Instead of choosing |MonadPlus m| as context, we could have chosen |Alternative m| instead, because these type classes are isomorphic. But because |Alternative (StateT s m)| requires |Applicative (StateT s m)| which in turn requires |Monad m|, we've chosen the |MonadPlus m| context because it implies the required |Monad m|.

Although there might be other correct and sensible implementations for |Monad []| and |MonadPlus []|, the default ones do exactly what we want here, namely implement the backtracking monad (i.e.~list of successes).

Because of these two instances, we get several other interesting combinators for free (here specialised to the SucParser type), including:

> (<$>)     :: (a -> b)       -> SucParser s a -> SucParser s b
> optional  :: SucParser s a  -> SucParser s (Maybe a)
> some      :: SucParser s a  -> SucParser s [a]
> many      :: SucParser s a  -> SucParser s [a]

Although we have plenty of ways to combine parsers into new ones, we can still only create parsers that don't parse anything, because the only functions that construct parsers are |pure| and |empty|, which both don't consume any input.

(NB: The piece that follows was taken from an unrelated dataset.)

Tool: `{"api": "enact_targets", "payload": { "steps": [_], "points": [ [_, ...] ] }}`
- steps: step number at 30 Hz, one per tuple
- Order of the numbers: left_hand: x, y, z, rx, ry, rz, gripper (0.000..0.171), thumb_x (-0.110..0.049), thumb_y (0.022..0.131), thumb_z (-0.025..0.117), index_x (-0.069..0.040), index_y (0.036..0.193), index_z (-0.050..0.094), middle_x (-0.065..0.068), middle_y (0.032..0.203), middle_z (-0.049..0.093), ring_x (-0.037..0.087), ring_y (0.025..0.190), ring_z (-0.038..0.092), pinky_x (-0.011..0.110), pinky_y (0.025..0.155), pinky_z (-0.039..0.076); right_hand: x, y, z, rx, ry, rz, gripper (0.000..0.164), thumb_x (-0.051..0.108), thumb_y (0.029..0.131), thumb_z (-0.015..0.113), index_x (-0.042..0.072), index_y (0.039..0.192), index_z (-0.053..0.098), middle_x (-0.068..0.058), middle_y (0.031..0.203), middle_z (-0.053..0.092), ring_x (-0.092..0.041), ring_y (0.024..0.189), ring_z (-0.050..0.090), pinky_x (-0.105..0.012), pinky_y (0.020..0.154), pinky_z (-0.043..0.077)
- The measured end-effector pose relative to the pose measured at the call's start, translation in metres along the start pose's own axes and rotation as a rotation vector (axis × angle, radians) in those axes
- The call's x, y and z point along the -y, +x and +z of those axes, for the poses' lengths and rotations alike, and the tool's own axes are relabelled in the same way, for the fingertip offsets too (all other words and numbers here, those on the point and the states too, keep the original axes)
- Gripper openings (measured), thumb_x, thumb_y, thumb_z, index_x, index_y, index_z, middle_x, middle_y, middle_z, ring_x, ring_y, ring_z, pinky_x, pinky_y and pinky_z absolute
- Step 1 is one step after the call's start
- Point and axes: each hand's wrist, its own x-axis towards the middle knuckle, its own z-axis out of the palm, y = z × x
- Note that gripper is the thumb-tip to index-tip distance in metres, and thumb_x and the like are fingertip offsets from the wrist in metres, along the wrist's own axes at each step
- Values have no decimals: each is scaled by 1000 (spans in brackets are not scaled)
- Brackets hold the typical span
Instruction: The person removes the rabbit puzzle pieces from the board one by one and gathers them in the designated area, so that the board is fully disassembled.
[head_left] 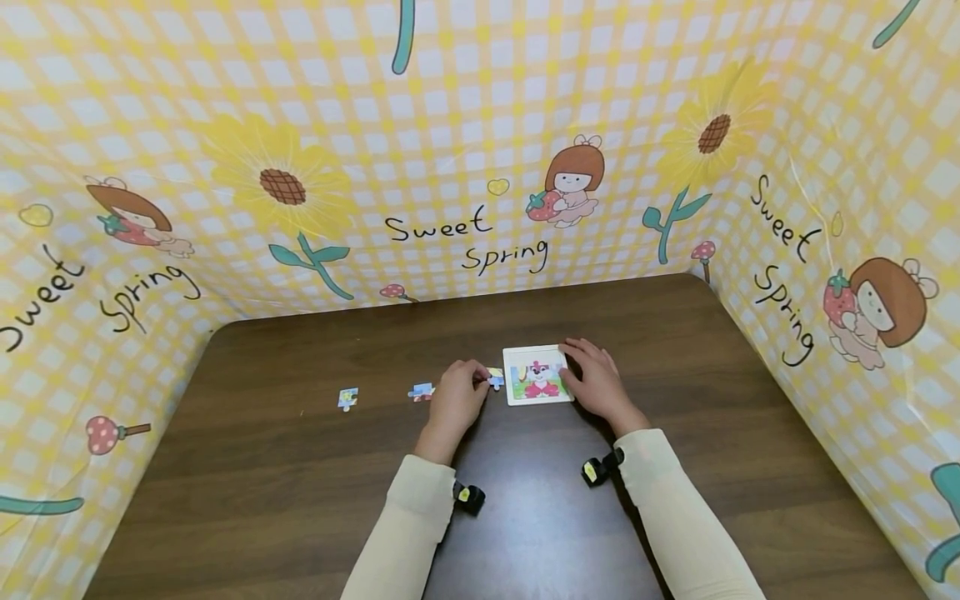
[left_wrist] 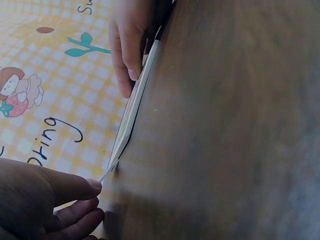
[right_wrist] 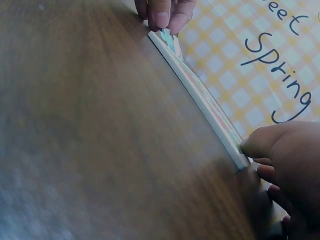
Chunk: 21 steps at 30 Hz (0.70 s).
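A white-rimmed jigsaw puzzle tray (head_left: 540,400) lies flat on the table, with a pink cartoon animal picture inside. My left hand (head_left: 456,402) is at its left side and pinches a small jigsaw piece (head_left: 497,379) between thumb and fingers. That piece is blue and yellow, and in the left wrist view it comes right up to the tray's edge (left_wrist: 136,112). On the other side, my right hand (head_left: 597,383) holds the tray at its right edge, the thumb (right_wrist: 252,145) on the rim and the fingers along the side.
Two more spots of jigsaw pieces lie to the left: a blue one (head_left: 421,392) close by my left hand and another piece (head_left: 347,399) farther out. The brown wooden table (head_left: 262,467) is bordered at the back and sides by a yellow checked cloth (head_left: 465,100).
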Motion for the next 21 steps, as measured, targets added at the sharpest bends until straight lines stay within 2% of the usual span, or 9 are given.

The most elementary parser that does consume input is |satisfy|:

> sucSatisfy :: (s -> Bool) -> SucParser s s
> sucSatisfy pred = do
>   x:xs <- get
>   if pred x
>     then do put xs; return x
>     else fail "parse error"

Function |satisfy| takes a predicate that determines which symbols match and produces a parser that matches exactly one such symbol. If the parser is used on the empty string, the pattern match |x:xs <- get| will fail and the list monad's |fail| will be called, producing the empty list of successes.

Next we define the |runSucParser| function that given input runs a parser and yields the first successful parse, if any:

> runSucParser :: SucParser s a -> [s] -> Maybe a
> runSucParser p input = 
>   listToMaybe [ x | (x, []) <- runStateT p input ]

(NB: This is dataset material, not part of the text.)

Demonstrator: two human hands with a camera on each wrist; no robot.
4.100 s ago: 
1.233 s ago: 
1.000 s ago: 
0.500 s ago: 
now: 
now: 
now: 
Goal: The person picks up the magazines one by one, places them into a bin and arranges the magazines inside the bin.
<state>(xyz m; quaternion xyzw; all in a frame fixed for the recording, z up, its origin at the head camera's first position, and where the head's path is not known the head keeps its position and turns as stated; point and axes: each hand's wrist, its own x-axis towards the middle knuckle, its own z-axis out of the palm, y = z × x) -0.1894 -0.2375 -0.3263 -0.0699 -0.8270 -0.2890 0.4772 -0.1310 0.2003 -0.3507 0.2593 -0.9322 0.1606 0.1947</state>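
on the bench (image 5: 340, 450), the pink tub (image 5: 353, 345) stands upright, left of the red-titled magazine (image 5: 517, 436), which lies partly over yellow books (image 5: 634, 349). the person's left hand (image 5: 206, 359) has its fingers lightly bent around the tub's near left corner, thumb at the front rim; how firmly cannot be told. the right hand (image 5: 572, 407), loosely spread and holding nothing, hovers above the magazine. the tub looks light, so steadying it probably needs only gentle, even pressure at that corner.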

We now have all the ingredients for making |SucParser| an instance of our |Parser| type class:

> instance Parser (SucParser s) where
>   type Input        (SucParser s) = s
>   type ParseResult  (SucParser s) = Maybe
>   satisfy    = sucSatisfy
>   runParser  = runSucParser


\subsection{What are valid selections?}

Earlier we said that we would build parser combinators that automatically produce a mapping from valid text selections to values produced by the parser, but what constitutes a valid selection? It turns out that this depends entirely on the application at hand. We'll take a small arithmetic expression language as example.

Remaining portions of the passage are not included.